Vice-Chancellor of Central Women's University
- In office 1993–1996

Personal details
- Born: 16 April 1929
- Died: 3 November 2015 (aged 86) Dhaka, Bangladesh
- Spouse: A A Abdul Matin
- Alma mater: Lady Brabourne College University of Dhaka
- Awards: Begum Rokeya Padak (2001), Anannya Top Ten Awards (2001)

= Beggzadi Mahmuda Nasir =

Beggzadi Mahmuda Nasir (16 April 1929 – 3 November 2015) was a Bangladeshi academic.

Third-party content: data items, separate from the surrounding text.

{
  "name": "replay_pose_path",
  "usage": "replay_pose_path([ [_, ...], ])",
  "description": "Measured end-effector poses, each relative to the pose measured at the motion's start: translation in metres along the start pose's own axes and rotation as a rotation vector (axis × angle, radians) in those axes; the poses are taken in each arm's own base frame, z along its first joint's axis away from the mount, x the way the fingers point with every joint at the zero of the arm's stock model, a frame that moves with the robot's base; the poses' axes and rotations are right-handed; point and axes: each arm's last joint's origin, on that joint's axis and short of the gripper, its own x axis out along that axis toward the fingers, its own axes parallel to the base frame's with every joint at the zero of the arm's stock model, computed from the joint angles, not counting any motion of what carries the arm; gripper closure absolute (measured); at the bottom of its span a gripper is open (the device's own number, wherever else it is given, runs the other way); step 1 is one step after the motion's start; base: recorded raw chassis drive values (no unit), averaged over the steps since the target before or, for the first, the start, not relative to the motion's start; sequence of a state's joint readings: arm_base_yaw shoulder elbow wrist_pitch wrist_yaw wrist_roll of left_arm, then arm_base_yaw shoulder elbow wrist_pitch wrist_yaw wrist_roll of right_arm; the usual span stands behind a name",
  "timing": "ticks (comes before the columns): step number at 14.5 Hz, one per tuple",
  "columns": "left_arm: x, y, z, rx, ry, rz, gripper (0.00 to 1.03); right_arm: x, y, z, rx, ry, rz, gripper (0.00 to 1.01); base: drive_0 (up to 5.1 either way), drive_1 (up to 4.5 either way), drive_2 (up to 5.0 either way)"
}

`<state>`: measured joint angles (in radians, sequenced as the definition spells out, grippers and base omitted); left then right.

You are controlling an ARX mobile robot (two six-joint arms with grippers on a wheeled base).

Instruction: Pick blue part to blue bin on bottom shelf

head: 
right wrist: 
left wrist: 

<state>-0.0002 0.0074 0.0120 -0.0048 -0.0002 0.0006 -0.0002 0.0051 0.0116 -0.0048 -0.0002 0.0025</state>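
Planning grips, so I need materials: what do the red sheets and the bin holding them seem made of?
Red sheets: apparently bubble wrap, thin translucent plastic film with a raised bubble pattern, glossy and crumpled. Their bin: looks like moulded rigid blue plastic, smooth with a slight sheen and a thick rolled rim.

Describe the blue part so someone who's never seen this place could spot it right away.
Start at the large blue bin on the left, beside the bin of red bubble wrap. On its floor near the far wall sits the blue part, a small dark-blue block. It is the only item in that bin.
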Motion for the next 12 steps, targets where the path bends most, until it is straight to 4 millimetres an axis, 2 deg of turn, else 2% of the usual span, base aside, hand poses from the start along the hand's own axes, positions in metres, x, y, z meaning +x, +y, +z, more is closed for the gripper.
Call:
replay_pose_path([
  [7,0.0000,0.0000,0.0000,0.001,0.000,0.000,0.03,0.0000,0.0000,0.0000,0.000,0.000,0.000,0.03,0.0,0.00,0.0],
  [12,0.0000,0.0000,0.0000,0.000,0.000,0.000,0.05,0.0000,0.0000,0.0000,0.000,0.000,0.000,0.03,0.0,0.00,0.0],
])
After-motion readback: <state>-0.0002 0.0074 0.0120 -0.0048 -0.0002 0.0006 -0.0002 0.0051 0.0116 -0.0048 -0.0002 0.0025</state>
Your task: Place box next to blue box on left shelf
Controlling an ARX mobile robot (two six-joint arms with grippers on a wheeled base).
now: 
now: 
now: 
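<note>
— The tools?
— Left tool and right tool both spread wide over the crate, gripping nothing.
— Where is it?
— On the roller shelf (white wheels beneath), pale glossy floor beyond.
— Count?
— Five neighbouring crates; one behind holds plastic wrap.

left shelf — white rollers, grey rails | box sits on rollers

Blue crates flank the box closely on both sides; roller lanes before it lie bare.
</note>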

She served as the founder principal of Central Women's College from 1956 until 1992 and then as the vice-chancellor of Central Women's University during 1993–1996. She was awarded Begum Rokeya Padak by the Government of Bangladesh in 2001. She was selected an honorary fellow of Bangla Academy in 2002.

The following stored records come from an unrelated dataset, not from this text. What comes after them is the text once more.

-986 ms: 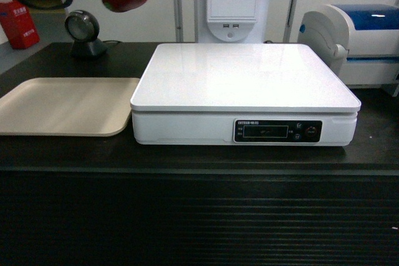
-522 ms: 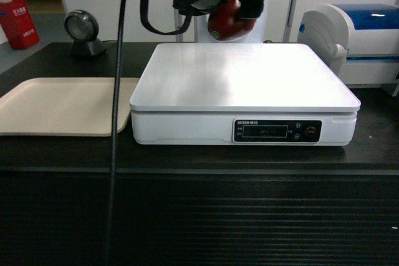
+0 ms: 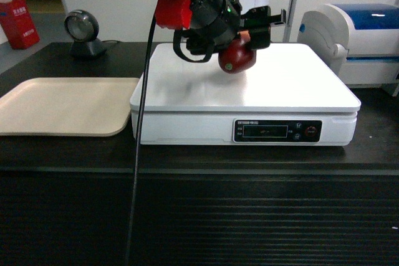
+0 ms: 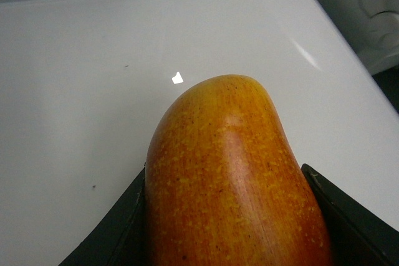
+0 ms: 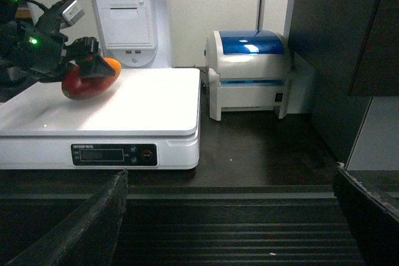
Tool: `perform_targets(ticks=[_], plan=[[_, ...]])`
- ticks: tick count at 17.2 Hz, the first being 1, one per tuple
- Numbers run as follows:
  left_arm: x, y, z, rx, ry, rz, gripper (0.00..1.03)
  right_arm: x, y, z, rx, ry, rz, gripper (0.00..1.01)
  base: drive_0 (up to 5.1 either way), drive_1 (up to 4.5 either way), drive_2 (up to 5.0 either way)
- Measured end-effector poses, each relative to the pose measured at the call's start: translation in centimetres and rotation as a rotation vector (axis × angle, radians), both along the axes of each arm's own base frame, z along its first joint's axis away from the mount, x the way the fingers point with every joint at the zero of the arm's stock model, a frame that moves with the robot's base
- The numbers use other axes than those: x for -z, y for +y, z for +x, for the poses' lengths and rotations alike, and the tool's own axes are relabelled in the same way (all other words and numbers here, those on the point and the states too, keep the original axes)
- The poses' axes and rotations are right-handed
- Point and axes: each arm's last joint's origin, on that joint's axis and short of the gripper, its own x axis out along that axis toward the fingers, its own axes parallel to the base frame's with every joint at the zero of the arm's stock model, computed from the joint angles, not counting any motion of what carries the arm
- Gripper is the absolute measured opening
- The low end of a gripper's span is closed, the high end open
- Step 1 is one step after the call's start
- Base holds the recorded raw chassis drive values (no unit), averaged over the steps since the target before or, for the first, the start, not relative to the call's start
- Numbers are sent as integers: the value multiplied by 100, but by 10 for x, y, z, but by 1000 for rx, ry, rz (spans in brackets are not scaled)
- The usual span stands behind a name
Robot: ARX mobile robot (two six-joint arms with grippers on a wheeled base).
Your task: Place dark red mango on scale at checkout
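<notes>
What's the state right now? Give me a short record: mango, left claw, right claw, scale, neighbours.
mango: dark red mango held just above the scale, contact unclear
left claw: left claw shut on the mango, over the platform's rear middle
right claw: right claw open, low in front of the counter, holding nothing
scale: scale platform bare apart from the mango above it
neighbours: tray to its left, printer to its right

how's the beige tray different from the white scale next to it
The beige tray is thin and low with a raised rim; the scale is a thick white box. The scale has a black display panel; the tray is plain. Both are flat, rounded rectangles on the checkout.
</notes>
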Motion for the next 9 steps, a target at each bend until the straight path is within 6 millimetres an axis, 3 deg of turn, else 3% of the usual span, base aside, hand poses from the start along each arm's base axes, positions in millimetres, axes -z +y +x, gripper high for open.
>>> perform_targets(ticks=[5,6,9], plan=[[11,4,12,-66,48,18,61,0,0,0,0,0,0,98,0,0,0],[12,4,12,-65,50,18,66,0,0,0,0,0,0,98,0,0,0],[11,3,12,-46,48,7,99,0,0,0,0,0,0,98,0,0,0]])
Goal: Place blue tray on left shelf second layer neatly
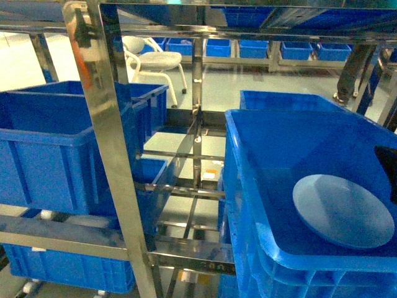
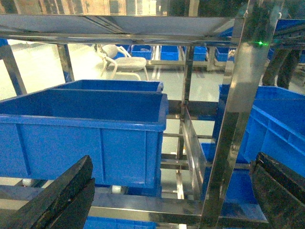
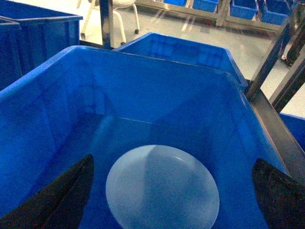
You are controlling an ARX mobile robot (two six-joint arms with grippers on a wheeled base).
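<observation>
The blue tray (image 3: 162, 187) lies in a crate (image 1: 260, 155) at four o'clock, both grippers (image 3: 171, 191) (image 2: 171, 191) spread wide, holding nothing.

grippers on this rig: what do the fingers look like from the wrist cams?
Both look alike: two broad black fingers with a matte finish, tapering inward from the frame's bottom corners. Left gripper, finger; right gripper, finger. No cables, markings or pads are visible.

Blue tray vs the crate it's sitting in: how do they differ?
The blue tray is pale sky-blue; the crate is deep saturated blue. The tray is shallow and round; the crate is deep, tall-walled and rectangular. The tray lies inside, on the crate's floor. Both look like plain plastic.
</observation>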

==Early life and education==
Nasir completed her bachelor's from Lady Brabourne College, Kolkata in 1947 and masters in English literature from the University of Dhaka in 1950.

==Career==
Nasir started her career in 1951 as a lecturer in English at Kumudini College, Tangail. In 1956, she founded the Central Women's College (CWC) in Dhaka. In 1993, she founded Central Women's University, the first women's university in Bangladesh. She was a syndicate member of Jahangirnagar University from 1976 to 1986, an academic council and senate member of the University of Dhaka from 1965 to 1970.

==Awards==
- Begum Rokeya Padak (2001)
- Anannya Top Ten Awards (2001)

==Personal life and death==
Nasir was married to A A Abdul Matin, former head of the English department of Jagannath College. She died at Square Hospital on 3 November 2015.